• **The data**

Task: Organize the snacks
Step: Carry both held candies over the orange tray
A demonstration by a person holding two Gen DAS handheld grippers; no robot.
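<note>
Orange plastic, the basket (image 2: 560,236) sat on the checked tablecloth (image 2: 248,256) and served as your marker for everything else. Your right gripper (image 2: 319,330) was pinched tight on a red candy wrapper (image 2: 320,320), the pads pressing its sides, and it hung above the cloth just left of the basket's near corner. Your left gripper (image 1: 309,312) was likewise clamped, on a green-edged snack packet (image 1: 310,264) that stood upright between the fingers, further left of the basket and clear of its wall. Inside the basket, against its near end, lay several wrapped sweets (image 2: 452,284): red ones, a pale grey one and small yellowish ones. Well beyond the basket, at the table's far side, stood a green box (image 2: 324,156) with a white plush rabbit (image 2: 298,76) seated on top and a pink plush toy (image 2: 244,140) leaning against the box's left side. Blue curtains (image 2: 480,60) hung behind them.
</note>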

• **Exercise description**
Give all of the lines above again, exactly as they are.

• **Reply to the exercise**
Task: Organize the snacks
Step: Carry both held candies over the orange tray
A demonstration by a person holding two Gen DAS handheld grippers; no robot.
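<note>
Orange plastic, the basket (image 2: 560,236) sat on the checked tablecloth (image 2: 248,256) and served as your marker for everything else. Your right gripper (image 2: 319,330) was pinched tight on a red candy wrapper (image 2: 320,320), the pads pressing its sides, and it hung above the cloth just left of the basket's near corner. Your left gripper (image 1: 309,312) was likewise clamped, on a green-edged snack packet (image 1: 310,264) that stood upright between the fingers, further left of the basket and clear of its wall. Inside the basket, against its near end, lay several wrapped sweets (image 2: 452,284): red ones, a pale grey one and small yellowish ones. Well beyond the basket, at the table's far side, stood a green box (image 2: 324,156) with a white plush rabbit (image 2: 298,76) seated on top and a pink plush toy (image 2: 244,140) leaning against the box's left side. Blue curtains (image 2: 480,60) hung behind them.
</note>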

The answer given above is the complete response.